_Provided material_.
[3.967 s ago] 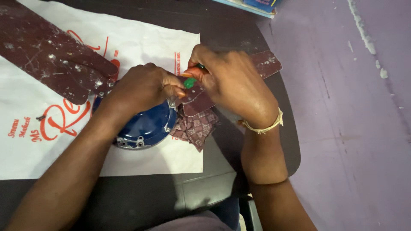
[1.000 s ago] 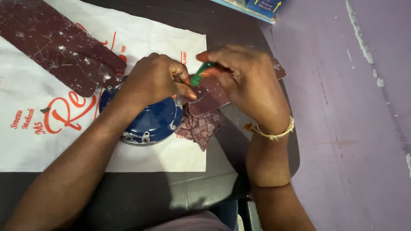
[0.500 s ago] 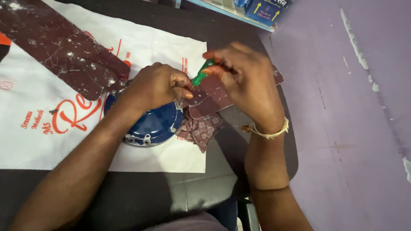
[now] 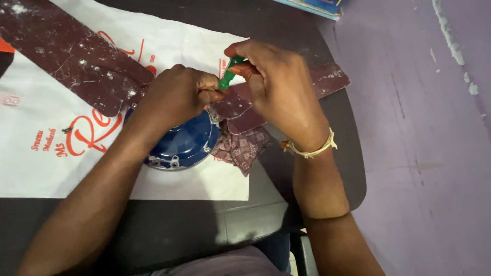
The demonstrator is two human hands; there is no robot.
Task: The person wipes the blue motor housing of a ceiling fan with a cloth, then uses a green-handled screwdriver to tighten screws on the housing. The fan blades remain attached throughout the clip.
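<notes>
1. Green-handled screwdriver (image 4: 229, 75) had tipped more upright in my right hand (image 4: 279, 89), which gripped it.
2. My left hand (image 4: 176, 97) stayed pinched at the blue fan hub (image 4: 181, 145), mid-worktop, so I judged fastening continued.

A dark table (image 4: 169, 232) with a rounded right edge carries the work, standing over a purple floor (image 4: 424, 153). A white sheet (image 4: 36, 168) with red print lies flat on it, covering most of the left part. On the sheet rest a blue hub (image 4: 181, 145) and a maroon blade (image 4: 66, 51) (dusty, speckled white). A second blade (image 4: 332, 79) reaches onto the bare table at right, and a patterned cloth (image 4: 240, 148) lies beside the hub
</notes>
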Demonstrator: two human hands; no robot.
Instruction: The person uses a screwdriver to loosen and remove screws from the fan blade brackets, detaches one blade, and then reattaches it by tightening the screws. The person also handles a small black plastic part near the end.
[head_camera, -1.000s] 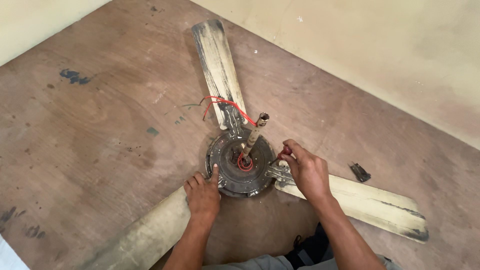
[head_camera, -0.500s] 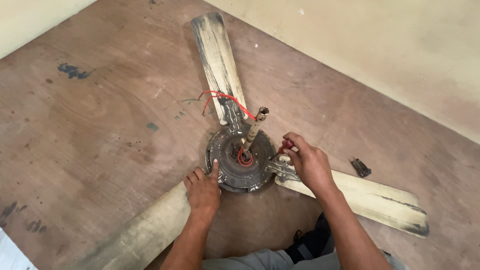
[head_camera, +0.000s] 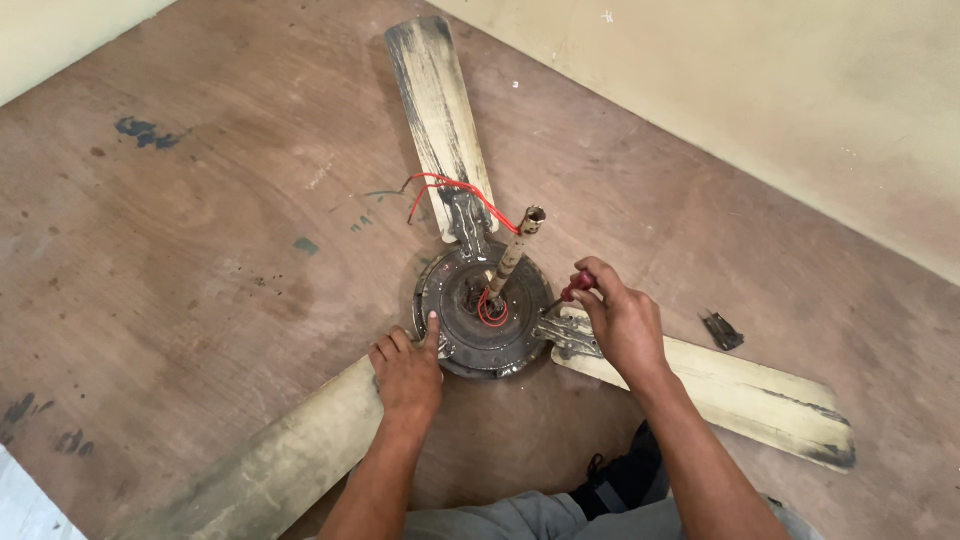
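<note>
An old ceiling fan lies on the brown floor, its dark round motor housing (head_camera: 470, 325) facing up. A worn rod (head_camera: 512, 252) sticks up from its centre with red wires (head_camera: 440, 190) trailing off. Three dirty cream blades spread out: far (head_camera: 438, 110), right (head_camera: 740, 390), near left (head_camera: 270, 465). My left hand (head_camera: 408, 368) rests on the housing's near-left rim, thumb pressing on it. My right hand (head_camera: 620, 320) grips a red-handled screwdriver (head_camera: 577, 284), its tip pointing at the housing's right edge by the blade bracket (head_camera: 565, 335).
A small dark metal part (head_camera: 722, 330) lies on the floor right of my right hand. A pale wall (head_camera: 780, 100) runs along the back right, another at top left. My knees and grey trousers are at the bottom edge.
My right hand has shifted slightly up and left, bringing the screwdriver closer to the housing rim. My left hand stays on the housing. The view has tilted a little.
</note>
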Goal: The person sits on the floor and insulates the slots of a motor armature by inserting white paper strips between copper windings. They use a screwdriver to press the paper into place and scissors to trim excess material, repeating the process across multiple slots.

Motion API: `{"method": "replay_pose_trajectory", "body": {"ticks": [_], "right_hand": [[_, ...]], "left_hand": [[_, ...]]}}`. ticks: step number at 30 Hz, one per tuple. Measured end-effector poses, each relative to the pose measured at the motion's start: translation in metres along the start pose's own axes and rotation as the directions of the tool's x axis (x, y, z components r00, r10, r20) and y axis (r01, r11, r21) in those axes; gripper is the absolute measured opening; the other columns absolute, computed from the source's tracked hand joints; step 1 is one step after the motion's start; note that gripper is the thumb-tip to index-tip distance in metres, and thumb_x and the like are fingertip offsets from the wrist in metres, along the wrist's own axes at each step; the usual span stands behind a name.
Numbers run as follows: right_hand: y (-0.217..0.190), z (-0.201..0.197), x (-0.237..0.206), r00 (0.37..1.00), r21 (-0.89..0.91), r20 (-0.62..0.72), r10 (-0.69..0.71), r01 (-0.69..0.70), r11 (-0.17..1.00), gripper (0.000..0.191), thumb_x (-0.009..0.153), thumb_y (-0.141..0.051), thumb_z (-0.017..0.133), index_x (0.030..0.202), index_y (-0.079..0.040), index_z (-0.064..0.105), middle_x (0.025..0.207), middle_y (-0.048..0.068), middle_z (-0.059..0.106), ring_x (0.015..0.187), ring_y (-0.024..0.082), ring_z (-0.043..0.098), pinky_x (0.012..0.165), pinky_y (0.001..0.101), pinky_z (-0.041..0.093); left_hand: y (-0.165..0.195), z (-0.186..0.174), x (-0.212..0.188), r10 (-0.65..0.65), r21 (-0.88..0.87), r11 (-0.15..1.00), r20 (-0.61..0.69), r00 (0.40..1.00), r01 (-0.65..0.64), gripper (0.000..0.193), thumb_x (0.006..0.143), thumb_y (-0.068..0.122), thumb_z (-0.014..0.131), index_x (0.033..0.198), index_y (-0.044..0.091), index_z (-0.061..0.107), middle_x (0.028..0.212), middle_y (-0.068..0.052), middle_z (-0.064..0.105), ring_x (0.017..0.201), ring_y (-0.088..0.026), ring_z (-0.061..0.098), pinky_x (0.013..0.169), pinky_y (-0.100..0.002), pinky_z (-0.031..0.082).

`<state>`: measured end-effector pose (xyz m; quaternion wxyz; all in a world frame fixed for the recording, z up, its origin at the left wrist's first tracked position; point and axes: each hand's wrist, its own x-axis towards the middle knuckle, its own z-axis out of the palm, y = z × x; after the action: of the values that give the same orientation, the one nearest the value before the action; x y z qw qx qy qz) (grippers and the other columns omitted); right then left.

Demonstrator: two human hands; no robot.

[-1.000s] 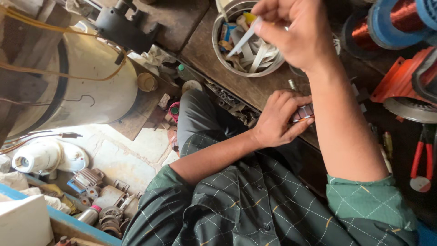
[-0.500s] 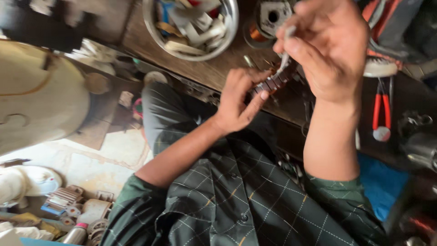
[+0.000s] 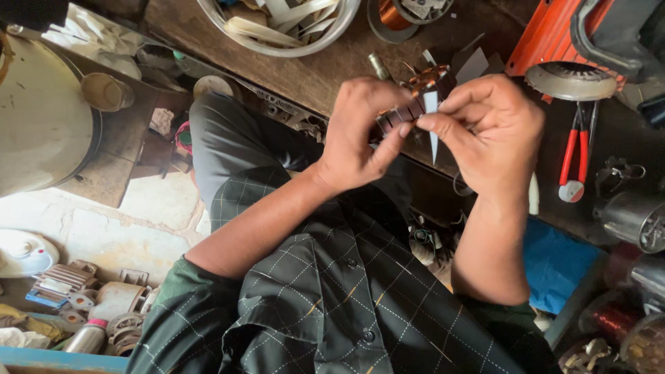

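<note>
1. At the far left we see a large pale metal drum (image 3: 38, 118) on the floor, with a small tan cup (image 3: 104, 91) beside it and grey laminated motor parts (image 3: 69, 280) lying lower down.
2. Along the top edge, on the brown wooden bench (image 3: 325, 69), we find a round steel bowl (image 3: 277, 31) filled with pale paper strips; no label or print on it is legible to us.
3. At the centre our left hand (image 3: 357, 135) is closed round the small copper-wound armature (image 3: 419, 93), thumb and fingers wrapped on its dark slotted core, so that it is held just above the bench edge.
4. The armature's long axis runs from lower left to upper right, with the coppery end pointing up and away from the left palm.
5. Just right of it our right hand (image 3: 495, 128) pinches a thin white insulating strip (image 3: 432, 125) between thumb and forefinger; the strip hangs nearly upright, its upper end touching the core. The right hand is the nearer one to the slots.
6. Further right we note an orange machine housing (image 3: 547, 38), then red-handled pliers (image 3: 573, 163) lying on the bench, and a blue cloth (image 3: 554, 260) below.
</note>
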<state>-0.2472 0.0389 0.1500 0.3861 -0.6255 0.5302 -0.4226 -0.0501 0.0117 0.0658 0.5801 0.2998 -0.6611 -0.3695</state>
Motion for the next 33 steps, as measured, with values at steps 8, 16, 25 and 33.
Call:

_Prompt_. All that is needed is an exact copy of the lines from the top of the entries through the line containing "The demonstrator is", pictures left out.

_Task solution_.
[3.967 s ago] 
[1.000 s ago] 
[0.500 s ago] 
[now] 
The demonstrator is two human hands; there is no robot.

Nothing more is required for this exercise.